Aileden ‘Demokrat Partili’.
Ta dededen ve neneden…
1946 seçimlerinde dedesi ve nenesi, yaşadıkları Of Çamlıköy’de Menderes için kapı kapı gezip oy istemiş insanlar.
Dede Alaybey Soylu, Süleyman Soylu üzerinde en fazla etkiye sahip olan kişi.
Verdiği röportajlarda onun için, “Hayatta yüzde yüz doğru bir adam olur mu? Dedem öyle bir adamdı. Hayatı, fakir fukaraya yardım ile, doğru bildiğini yaşamakla geçti. En çok, cami yaptırmak için uğraşırdı. Elimden tutup beni camiye götüren de oydu. Yaşadığı gibi de öldü. Hayata bakışta ondan etkilendim. Benim yetişmemde de çok etkisi oldu.” diyecekti.

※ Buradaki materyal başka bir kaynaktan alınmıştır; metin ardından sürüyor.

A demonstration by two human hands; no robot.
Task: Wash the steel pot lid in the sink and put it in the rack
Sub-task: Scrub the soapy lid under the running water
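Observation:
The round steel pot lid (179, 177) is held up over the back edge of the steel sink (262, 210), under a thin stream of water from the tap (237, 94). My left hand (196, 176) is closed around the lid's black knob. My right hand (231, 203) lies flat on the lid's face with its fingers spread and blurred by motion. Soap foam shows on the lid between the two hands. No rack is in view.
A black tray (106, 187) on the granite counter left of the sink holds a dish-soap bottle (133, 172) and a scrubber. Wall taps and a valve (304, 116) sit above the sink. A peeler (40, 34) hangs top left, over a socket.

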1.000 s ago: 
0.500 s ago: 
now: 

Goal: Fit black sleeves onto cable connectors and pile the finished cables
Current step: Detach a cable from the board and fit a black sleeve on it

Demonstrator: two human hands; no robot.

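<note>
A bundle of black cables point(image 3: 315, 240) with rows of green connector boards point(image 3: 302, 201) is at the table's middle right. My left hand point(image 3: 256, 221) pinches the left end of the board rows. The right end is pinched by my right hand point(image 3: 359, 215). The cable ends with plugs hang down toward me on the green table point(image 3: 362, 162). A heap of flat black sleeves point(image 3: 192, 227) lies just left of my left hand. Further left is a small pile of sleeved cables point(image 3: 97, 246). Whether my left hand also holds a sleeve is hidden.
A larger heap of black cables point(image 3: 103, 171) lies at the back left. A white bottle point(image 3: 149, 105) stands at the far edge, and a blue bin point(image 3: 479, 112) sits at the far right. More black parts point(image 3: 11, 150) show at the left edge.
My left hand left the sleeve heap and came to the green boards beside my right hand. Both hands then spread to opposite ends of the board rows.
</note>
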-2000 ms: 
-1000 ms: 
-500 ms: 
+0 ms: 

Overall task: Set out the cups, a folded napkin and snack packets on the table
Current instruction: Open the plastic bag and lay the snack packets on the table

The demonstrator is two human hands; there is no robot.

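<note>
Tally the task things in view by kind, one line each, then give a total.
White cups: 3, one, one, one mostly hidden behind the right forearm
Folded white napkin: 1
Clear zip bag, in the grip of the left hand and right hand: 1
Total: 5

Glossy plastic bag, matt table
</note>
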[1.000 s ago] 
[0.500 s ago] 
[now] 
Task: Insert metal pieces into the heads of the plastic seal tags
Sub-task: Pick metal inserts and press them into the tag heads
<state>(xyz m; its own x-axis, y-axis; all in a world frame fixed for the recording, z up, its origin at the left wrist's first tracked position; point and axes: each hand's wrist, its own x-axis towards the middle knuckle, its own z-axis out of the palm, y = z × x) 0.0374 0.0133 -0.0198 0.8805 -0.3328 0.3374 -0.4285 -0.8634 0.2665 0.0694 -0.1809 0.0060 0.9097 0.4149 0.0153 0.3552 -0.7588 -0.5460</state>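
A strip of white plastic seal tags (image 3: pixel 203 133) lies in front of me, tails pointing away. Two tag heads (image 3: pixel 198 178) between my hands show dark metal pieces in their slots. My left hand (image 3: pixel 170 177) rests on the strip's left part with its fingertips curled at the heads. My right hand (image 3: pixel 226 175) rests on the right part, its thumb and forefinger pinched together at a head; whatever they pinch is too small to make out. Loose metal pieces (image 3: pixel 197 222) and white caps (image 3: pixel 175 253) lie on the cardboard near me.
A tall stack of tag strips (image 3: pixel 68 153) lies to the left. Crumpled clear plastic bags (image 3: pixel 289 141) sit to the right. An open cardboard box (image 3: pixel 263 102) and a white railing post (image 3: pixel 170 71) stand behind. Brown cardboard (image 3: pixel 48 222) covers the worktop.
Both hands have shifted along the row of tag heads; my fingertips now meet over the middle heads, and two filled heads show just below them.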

İşte o Alaybey Soylu, 1950’li yıllarda İstanbul’a taşındığında da iyi bir ‘Menderesçi’ olarak etrafta tanındı.
DP’nin Balat teşkilatına üye oldu ve parti çalışmalarına katıldı.
27 Mayıs darbesinin ardından Menderes, Zorlu ve Polatkan’ın asılması, Alaybey Soylu’yu derinden yıktı. Bir daha siyasete devam etmek istemedi.
Ailede bayrağı devralan, oğlu Hasan Soylu oldu. Yani Süleyman Soylu’nun babası…
Baba Soylu, DP’nin yerine kurulan Adalet Partisi’nde aktif siyaset yaptı.
Daha 12 yaşındayken bir CHP milletvekiline sorduğu sert bir soru ile dikkatleri üzerine çekti. Orada Halk Partililer’den sıkı bir dayak yemekten kurtulmasının tek sebebi, daha çocuk olmasıydı.
O Hasan, daha sonra AP’nin gençlik kollarında aktif siyaset yapmaya başladı. Sıkı Demirelci’ydi.
Oğlu Süleyman da Menderes ve Demirel hayranı olarak büyüdü.
Bir çok ‘Demokrat’ ailenin çocuğunda olduğu gibi onda da “Bir gün Menderes’in intikamını alma” psikolojisi vardı.
Demirel’e olan hayranlığı ise 28 Şubat sürecinde sarsıldı.
Sonrasında “Bu parti iki Süleyman’a fazla” diyeceği günler de gelecekti.
****
Baba Hasan Soylu, Adalet Partisi’nin Gaziosmanpaşa ilçe başkanlığını yaptı.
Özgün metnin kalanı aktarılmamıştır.